Shortly after Saadi’s detention, the principal architect of Iraq’s nuclear weapons program, Jafar Jafar, surrendered to the government of a Mideast country which made him available to US officials. Press reports again cited US intelligence sources declaring that Jafar would have detailed knowledge of the location of stockpiles of banned weapons, as well as how they had been produced.

Former UN weapons inspector David Albright, now president of the Institute for Science and International Security, told the Washington Post that Saadi and Jafar “know, between the two of them, everything about the country’s nuclear, biological, chemical and missile programs.” But no such revelations emerged, and Albright himself told the press that he was now skeptical of US claims of a huge Iraqi arsenal of weapons of mass destruction. “I will feel taken,” he said, “because they asserted these things with such assurance.”

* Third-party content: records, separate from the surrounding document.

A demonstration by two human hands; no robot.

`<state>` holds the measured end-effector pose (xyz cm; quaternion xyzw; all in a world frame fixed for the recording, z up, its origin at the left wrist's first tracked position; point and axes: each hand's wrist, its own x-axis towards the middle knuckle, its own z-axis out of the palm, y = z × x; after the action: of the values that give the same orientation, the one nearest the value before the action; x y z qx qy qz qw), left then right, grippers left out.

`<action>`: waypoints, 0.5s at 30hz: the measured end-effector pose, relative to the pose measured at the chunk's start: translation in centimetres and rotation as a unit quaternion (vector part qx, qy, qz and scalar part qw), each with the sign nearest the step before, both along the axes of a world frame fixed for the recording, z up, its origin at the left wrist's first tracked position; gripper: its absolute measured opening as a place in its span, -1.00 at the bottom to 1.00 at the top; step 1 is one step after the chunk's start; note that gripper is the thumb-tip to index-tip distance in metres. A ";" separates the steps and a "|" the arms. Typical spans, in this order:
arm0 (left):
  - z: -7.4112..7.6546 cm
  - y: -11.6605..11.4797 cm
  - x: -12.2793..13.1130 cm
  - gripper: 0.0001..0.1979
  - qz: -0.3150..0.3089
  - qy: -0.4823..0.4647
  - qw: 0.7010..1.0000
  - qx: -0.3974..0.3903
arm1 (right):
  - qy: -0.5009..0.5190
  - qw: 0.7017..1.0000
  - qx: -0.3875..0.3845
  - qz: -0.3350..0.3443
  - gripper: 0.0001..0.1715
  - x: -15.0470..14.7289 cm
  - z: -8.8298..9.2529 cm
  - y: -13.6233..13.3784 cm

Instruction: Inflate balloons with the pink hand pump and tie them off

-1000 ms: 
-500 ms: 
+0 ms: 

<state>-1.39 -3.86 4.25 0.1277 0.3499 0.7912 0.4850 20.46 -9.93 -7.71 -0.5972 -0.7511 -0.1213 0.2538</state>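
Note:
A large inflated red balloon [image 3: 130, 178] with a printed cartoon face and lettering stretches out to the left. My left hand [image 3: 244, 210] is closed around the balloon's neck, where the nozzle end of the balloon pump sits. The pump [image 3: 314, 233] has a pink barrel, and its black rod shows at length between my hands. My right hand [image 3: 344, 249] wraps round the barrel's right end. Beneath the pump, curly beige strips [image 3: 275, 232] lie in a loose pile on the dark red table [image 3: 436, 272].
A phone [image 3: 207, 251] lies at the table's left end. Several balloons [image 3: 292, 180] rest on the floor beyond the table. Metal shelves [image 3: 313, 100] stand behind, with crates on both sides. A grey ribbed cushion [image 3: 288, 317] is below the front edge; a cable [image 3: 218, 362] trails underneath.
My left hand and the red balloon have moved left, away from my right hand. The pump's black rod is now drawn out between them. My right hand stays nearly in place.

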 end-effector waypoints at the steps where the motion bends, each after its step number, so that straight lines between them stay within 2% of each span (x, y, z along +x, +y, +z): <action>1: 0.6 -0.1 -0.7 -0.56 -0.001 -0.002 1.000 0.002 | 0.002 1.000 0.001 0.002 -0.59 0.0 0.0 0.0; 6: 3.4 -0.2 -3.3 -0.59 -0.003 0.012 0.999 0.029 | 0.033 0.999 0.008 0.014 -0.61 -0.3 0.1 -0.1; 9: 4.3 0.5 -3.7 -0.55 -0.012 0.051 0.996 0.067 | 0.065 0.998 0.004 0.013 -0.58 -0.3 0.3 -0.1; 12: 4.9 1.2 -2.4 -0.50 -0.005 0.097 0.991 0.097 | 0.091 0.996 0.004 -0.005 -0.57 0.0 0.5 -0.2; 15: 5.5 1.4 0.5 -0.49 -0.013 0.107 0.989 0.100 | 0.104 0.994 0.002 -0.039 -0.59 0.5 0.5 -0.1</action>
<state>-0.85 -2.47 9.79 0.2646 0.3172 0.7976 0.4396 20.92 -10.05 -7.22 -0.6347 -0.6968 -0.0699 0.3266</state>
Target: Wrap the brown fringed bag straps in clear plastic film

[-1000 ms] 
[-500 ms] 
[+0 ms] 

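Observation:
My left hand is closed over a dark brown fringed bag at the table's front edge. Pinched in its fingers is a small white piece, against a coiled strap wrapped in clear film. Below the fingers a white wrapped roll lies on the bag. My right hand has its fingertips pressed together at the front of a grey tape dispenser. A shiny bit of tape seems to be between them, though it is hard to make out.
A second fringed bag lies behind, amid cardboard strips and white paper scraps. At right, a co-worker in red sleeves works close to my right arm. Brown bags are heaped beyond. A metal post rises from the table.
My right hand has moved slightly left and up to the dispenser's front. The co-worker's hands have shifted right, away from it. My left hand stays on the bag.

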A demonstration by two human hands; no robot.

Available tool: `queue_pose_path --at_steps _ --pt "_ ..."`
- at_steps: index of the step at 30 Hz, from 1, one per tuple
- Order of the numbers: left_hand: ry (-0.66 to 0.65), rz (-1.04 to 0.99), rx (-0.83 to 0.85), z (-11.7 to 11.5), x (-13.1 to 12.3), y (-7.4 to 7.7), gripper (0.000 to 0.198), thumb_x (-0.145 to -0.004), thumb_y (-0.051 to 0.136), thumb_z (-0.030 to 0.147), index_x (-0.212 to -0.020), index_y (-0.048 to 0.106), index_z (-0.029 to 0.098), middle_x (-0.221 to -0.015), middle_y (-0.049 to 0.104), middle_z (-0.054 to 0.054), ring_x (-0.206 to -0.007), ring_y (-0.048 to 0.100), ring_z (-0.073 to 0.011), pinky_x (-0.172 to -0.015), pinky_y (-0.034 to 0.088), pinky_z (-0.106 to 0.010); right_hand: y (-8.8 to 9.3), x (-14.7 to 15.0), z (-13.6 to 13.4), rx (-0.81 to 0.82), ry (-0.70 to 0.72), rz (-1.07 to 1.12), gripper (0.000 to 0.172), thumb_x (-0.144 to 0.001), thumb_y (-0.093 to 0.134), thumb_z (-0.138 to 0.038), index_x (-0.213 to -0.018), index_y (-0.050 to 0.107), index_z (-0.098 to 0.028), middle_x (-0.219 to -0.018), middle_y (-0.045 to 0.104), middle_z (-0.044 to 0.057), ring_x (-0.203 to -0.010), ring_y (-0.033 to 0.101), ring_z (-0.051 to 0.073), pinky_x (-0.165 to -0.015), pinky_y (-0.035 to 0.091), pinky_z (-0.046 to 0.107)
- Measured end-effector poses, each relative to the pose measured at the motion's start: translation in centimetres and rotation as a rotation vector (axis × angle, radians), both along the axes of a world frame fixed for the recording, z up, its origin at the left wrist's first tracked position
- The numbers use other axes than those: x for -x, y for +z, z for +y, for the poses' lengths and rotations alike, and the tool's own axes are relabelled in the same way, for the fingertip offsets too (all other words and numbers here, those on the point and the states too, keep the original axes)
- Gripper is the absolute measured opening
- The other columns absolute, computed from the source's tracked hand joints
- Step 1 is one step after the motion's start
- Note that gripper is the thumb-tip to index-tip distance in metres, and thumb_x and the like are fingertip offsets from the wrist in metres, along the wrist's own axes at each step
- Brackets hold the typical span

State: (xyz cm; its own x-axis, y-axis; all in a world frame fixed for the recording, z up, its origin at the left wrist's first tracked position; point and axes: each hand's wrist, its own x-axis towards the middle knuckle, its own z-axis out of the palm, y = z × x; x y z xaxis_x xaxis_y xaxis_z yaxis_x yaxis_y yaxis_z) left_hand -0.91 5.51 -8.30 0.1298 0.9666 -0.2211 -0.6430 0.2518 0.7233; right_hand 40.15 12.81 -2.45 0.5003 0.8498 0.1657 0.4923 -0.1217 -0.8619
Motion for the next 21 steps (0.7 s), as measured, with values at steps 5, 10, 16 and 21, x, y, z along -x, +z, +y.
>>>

A third top scientist, Emad Husayn Abdullah Ani, formerly in charge of Iraqi efforts to manufacture VX nerve gas, turned himself in to American authorities on April 18. Again, there have been no revelations of secret programs or huge stockpiles.

Damage control, bribes and coercion

Concerned over the potential political backlash, both at home and abroad, if the claim of weapons of mass destruction is exposed as a fraud, the Bush administration is moving both to manage public expectations and manufacture evidence.

Secretary of Defense Donald Rumsfeld declared in television interviews, and in an appearance before Pentagon employees April 17, that the former regime in Iraq had hidden or destroyed the evidence of its illegal weapons programs. “I don’t think we’ll discover anything, myself,” he said. “I think what will happen is we’ll discover people who will tell us where to go find it. It is not like a treasure hunt, where you just run around looking everywhere, hoping you find something. I just don’t think that’s going to happen.”

The administration has openly rebuffed suggestions that it readmit UN weapons inspectors into Iraqi territory. A 1,000-strong US inspection force, consisting of military and intelligence personnel, is being mobilized, but the Bush administration wants nothing to do with UN inspectors who could not be depended on to “find” exactly what Washington demands, even though these inspectors presumably have the greatest experience in searching Iraqi sites.

Rumsfeld also announced last week that the US would pay rewards to those Iraqi scientists providing information about weapons of mass destruction, while threatening dire consequences for those who continue to defy the Bush administration. The Los Angeles Times reported April 20, “Iraqi scientists who don’t cooperate may be taken to a detention facility for interrogation and ultimately could be charged with war crimes.”

In other words, the Bush administration, which in search of a pretext for war claimed to want to protect Iraqi scientists from repression and retaliation, is now using threats of imprisonment, trial and even execution to browbeat these same scientists into parroting a script composed in Washington.